Начинается восхождение Андрея Полозова. Первая его московская статья очень удачна. Она называется «Советский пантеизм». Тема ее остра и неожиданна. «Вот тебе и провинция», восторженно говорит редактор. Из всей статьи редактор вычеркнул одно только слово «соборный»: пахнет мистицизмом. Полозов вставил его в свою рукопись намеренно, «чтобы не произвести впечатление чересчур гладкого писателя». Статья иллюстрирована примерами. Вот рабочий, которому на строительстве оторвало обе ноги. «Что, товарищ, страшно умирать? – А что страшного. Вот, – жест в сторону строительства, – за меня теперь турбины побегают». Жизнь при советском строе одна, едина везде. Смерти нет… Опять было бы ошибкой думать, что Полозов – грубый, холодный обманщик. «Он, – замечает проницательный автор, – одарен был способностью создавать для себя временные убеждения, сообразно с интересами». Он писал с «условной искренностью».
За первой статьей последовали: «Бюрократизм как мировоззрение» и «Техника приспособления». Полозов достиг известности. Его имя упоминается в печати, на диспутах. Статья о приспособлении имела особенный успех. Он решился в ней на смелый ход. На основании собственного своего опыта он высмеял «приспособленцев». Никто не понял, что Полозов говорит о себе.

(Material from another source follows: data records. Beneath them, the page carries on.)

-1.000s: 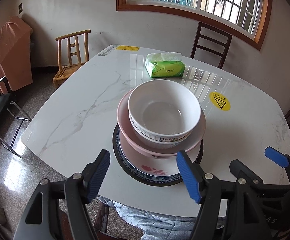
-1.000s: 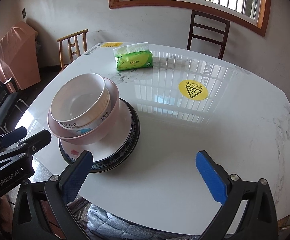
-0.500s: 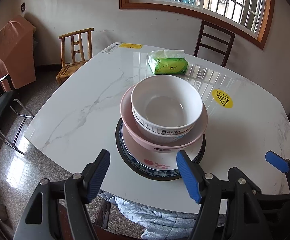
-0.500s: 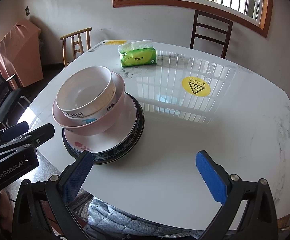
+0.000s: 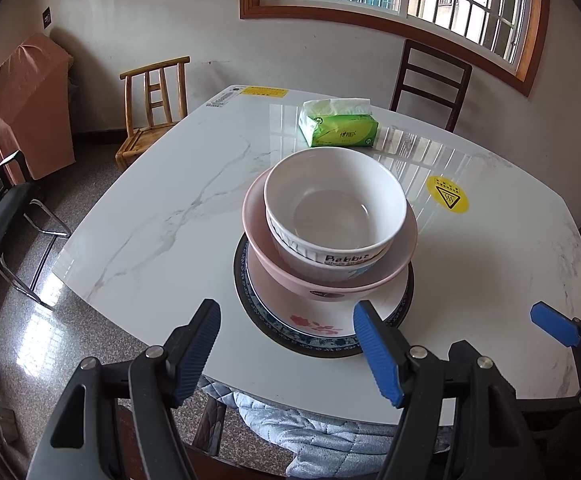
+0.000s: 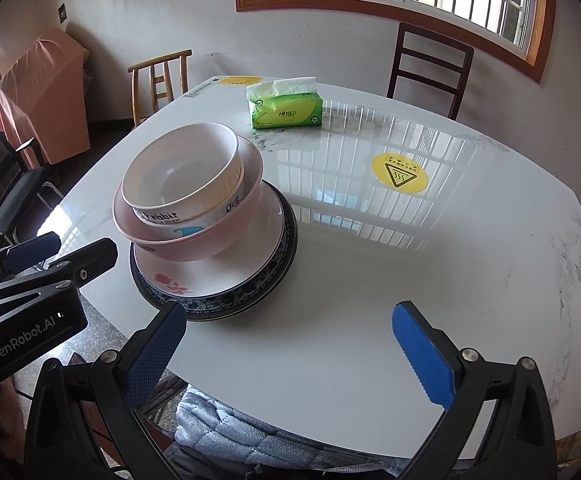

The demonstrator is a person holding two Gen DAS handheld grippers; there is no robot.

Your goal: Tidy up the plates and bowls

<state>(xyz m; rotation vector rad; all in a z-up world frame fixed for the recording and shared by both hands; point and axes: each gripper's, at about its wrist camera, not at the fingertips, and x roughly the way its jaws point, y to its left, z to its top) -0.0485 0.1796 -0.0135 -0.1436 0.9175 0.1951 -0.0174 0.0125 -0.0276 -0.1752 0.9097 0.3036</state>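
Both claws have drawn back slightly: left gripper (image 5: pixel 286 346) and right gripper (image 6: pixel 290 338) released, empty. 2 bowls (image 5: pixel 335 208) sit stacked on 2 plates (image 5: pixel 314 326); stacking looks finished.

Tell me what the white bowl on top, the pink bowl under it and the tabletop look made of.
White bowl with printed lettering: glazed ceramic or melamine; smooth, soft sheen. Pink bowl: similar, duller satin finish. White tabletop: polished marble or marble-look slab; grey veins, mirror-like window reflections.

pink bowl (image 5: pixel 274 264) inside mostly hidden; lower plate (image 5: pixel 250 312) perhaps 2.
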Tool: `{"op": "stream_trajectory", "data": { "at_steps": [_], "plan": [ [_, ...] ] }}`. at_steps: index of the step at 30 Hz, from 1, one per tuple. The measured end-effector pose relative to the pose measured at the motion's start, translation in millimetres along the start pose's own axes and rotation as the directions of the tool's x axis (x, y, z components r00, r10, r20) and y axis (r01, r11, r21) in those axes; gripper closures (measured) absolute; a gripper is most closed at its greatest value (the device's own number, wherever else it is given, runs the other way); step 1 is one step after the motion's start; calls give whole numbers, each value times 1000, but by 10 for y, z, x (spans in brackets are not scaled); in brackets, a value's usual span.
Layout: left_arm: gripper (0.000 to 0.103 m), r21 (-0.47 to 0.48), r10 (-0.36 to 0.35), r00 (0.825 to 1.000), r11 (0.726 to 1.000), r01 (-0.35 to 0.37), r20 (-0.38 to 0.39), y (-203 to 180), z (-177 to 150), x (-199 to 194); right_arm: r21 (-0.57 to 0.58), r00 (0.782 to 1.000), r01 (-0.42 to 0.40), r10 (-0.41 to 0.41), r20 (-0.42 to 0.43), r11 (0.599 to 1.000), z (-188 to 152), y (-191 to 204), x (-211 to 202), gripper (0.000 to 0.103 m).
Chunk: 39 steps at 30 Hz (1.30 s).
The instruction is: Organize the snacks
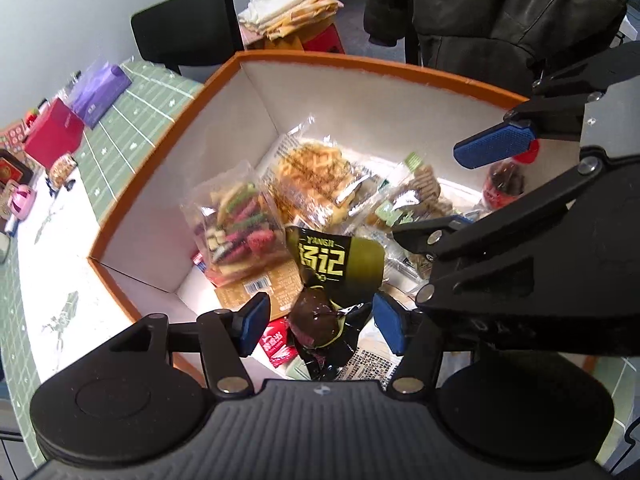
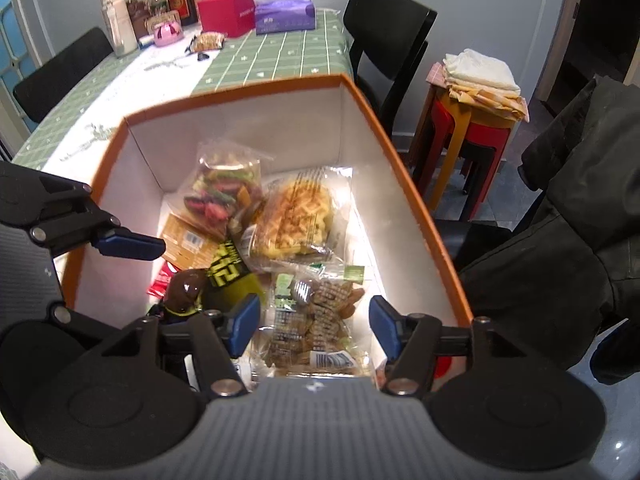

Полозов – виднейший московский журналист. Он ненавидит, презирает своих конкурентов. Ярцев, например? Невежда, дурак – но зато… из деревенских пастухов. «Шутка ли сказать: пастух! Что бы я натворил с этаким социальным происхождением!» Полозов удивлен: «как ухитряются он гореть на холодном пламени давно выветрившейся революционной фразеологии». Он лично увлекался недолго. Теперь он знает цену словам и фразам. «Всякий устраивается на свой лад, как может и как умеет, а “великая душа” современности почила сном мертвых, в 1919-1920 гг., под Перекопом и под Варшавой». Что дальше? Еще сорок лет прозябания, еще тысяча статей, «сорок томов перманентного восторга»… Полозову скучно. Вспомним: ему надо было «немного славы, немного житейских благ». Теперь он требовательнее.
Пролетариат в его представлении – деспот. Лести пролетариату довольно, он пресыщен ею. Ему нужны теперь жертвы. Царь Петр, желая испытать преданность бояр и связать их с собою жестокой порукой, приказал им когда-то самолично рубить головы стрельцам. Пролетариат хочет того же от слуг своих. Полозов чувствует, что его «первоначальная защитная окраска начинает выцветать. Пора изыскивать новые, более сложные, способы мимикрии». По счастью, подворачивается некий литературный салон, где «советской власти не то что сочувствуют, а не возражают против нее». (Автор дает блестящую едкую характеристику посетителей салона.) Полозов предпринимает «разоблачение». Он не твердо знает, чем собственно теперь занимается: литературой или доносами? Не все ли равно! Ему нужно доказать свою преданность революции. У него своя мораль: «этично все, что способствует торжеству Андрея Полозова». Общая мораль эпохи: «этично все, что способствует торжеству пролетарской революции» — его не удовлетворяет, он не верит даже, «чтобы кто-нибудь относился к ней серьезно».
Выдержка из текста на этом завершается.